Let’s plot this for the big payoff:
Wow, that is pretty accurate! Remember, the ‘expected’ figures are purely drawn from the entirely theoretical Poisson distribution with a mean of 2.82. They very closely match the actual data.
To be fair though, that graph is really just a bit of show, but what we want is the ‘go’. In other words, what could we do with this information?
Well, there is a lot of money spent on sports betting. We could use this information to help us decide whether we should place a bet that there will be a game in the 22-23 season with 10 goals? - assuming that this is being written before the 22-23 season (which is true).

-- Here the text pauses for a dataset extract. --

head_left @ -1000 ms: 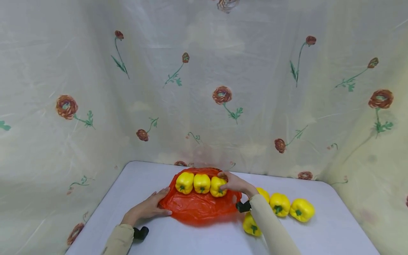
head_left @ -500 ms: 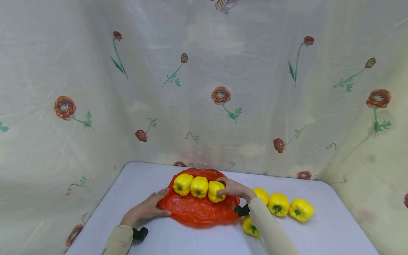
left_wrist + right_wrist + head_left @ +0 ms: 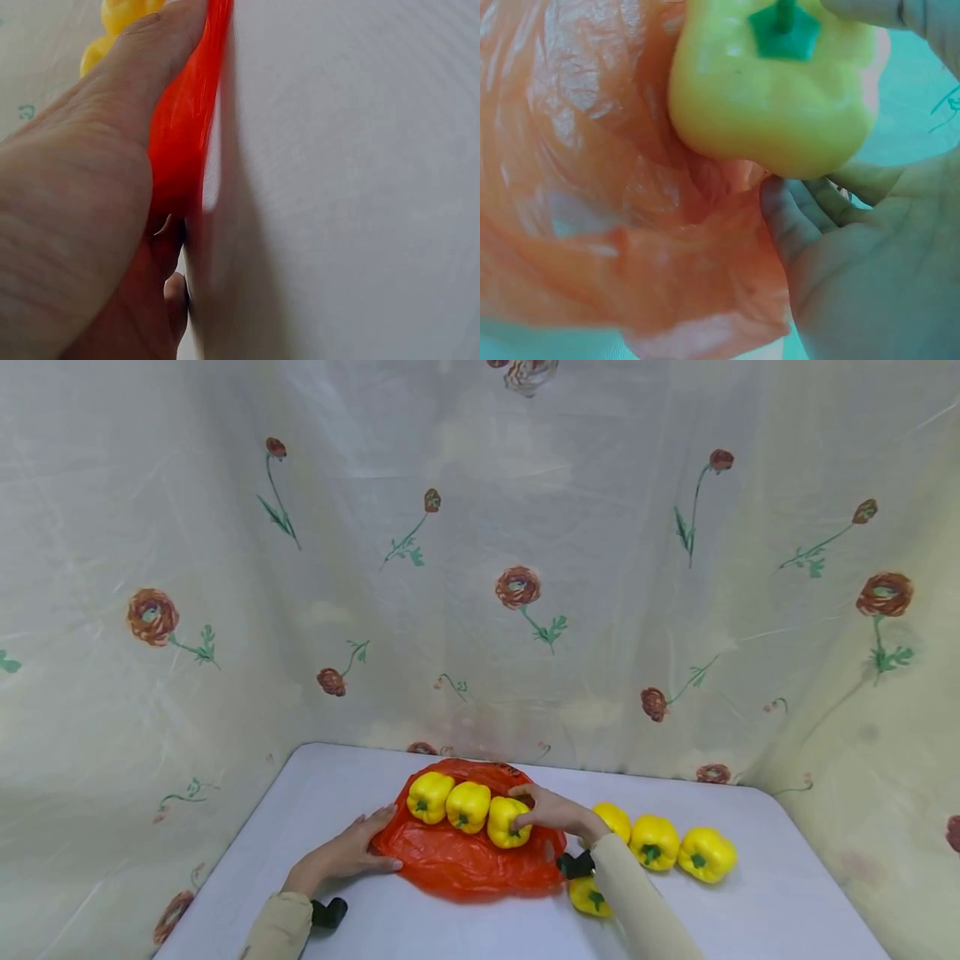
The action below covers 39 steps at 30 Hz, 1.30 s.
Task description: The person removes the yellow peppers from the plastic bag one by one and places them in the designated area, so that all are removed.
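Observation:
A red plastic bag point(image 3: 468, 868) lies spread on the table, with a row of three yellow bell peppers on it. These are a left pepper point(image 3: 430, 797), a middle pepper point(image 3: 468, 807) and a right pepper point(image 3: 504, 827). My right hand point(image 3: 557, 814) grips the right pepper, thumb on its near side by the green stem and fingers behind, as the right wrist view shows. At the bag's left edge my left hand point(image 3: 347, 853) rests with fingers extended. In the left wrist view its thumb lies along the red plastic point(image 3: 180, 142).
Right of the bag, several more yellow peppers sit on the white table point(image 3: 757, 910): a far-right pepper point(image 3: 707, 855), one beside it point(image 3: 655, 842), and others partly behind the right forearm. A flowered curtain point(image 3: 480, 527) encloses the table's back and sides.
The right hand has drawn the right pepper toward the near side. The row of peppers on the bag now slants, its right end nearer. The left hand has stayed in place.

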Each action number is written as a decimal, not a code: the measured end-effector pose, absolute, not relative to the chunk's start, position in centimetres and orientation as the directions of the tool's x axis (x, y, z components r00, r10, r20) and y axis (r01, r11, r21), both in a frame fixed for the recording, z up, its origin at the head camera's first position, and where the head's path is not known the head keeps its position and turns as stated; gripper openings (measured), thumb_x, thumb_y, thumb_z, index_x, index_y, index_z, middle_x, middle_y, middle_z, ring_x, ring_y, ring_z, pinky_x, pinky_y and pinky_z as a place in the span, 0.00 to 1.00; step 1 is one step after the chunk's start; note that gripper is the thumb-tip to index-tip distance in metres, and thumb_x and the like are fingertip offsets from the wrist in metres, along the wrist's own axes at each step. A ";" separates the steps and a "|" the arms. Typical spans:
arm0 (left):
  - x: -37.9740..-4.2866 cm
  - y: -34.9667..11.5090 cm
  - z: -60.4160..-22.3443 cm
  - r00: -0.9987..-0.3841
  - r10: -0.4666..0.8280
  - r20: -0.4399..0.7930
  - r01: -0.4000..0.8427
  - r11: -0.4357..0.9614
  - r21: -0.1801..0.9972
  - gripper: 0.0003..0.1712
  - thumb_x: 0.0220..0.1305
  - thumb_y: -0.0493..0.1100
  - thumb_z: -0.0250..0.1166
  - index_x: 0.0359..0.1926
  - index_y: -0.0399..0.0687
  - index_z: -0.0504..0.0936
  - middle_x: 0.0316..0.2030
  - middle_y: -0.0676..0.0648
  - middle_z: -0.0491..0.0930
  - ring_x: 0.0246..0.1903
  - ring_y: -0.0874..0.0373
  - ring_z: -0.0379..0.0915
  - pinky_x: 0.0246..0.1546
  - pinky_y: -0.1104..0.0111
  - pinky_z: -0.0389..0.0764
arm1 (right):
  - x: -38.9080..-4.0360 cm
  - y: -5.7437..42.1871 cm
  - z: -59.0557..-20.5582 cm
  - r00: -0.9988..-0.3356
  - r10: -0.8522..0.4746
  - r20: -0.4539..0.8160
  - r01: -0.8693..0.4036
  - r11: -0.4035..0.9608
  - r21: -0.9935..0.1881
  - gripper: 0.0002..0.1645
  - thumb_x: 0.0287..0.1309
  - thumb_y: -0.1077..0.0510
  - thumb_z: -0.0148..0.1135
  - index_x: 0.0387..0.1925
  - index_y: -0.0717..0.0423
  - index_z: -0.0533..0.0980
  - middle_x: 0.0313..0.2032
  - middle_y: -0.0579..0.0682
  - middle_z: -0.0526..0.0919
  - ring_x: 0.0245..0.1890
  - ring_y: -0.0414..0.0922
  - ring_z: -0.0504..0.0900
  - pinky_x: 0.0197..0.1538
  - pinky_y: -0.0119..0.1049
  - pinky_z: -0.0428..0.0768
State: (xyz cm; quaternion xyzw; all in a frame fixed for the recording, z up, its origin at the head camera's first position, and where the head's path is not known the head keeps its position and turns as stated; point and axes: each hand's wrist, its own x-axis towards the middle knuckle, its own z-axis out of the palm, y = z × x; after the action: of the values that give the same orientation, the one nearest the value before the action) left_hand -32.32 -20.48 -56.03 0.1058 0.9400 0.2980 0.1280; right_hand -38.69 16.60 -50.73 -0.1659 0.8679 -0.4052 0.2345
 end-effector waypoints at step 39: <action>-32.2 -20.4 -55.8 -0.946 0.263 -0.189 0.099 0.791 0.604 0.61 0.47 0.67 0.71 0.75 0.51 0.53 0.75 0.44 0.53 0.74 0.40 0.42 0.72 0.41 0.46 | -38.2 16.2 -51.7 -0.856 -0.471 -0.212 -0.107 0.563 -0.819 0.42 0.50 0.48 0.71 0.63 0.56 0.63 0.57 0.53 0.72 0.53 0.48 0.72 0.59 0.50 0.76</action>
State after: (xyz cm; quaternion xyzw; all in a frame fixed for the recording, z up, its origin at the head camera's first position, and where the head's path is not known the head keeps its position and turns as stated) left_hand -32.24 -20.37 -55.84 0.0965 0.9369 0.3087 0.1329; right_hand -38.18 16.25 -51.71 -0.1681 0.8591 -0.4361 0.2088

Remember, there were 380 games in 21-22, none of which contained 10 goals. So, for ease of thinking about this, let’s make the assumption that the PL started in 2021, and there were no games before to count (in reality, we would go back to the last time 10 goals were scored and count from there, but let’s go with this in the first instance, and we’ll expand later on, promise).
So, first, we need to calculate a new set of probabilities out to 10 goals.
## PoisProb
## 1 0.0597001317
## 2 0.1682601080
## 3 0.2371139154
## 4 0.2227622837
## 5 0.1569594775
## 6 0.0884755792
## 7 0.0415602392
## 8 0.0167334647
## 9 0.0058952437
## 10 0.0018461421
## 11 0.0005203206
## 12 0.0001333166
So, the number we want is the second-last probability: 0.00052.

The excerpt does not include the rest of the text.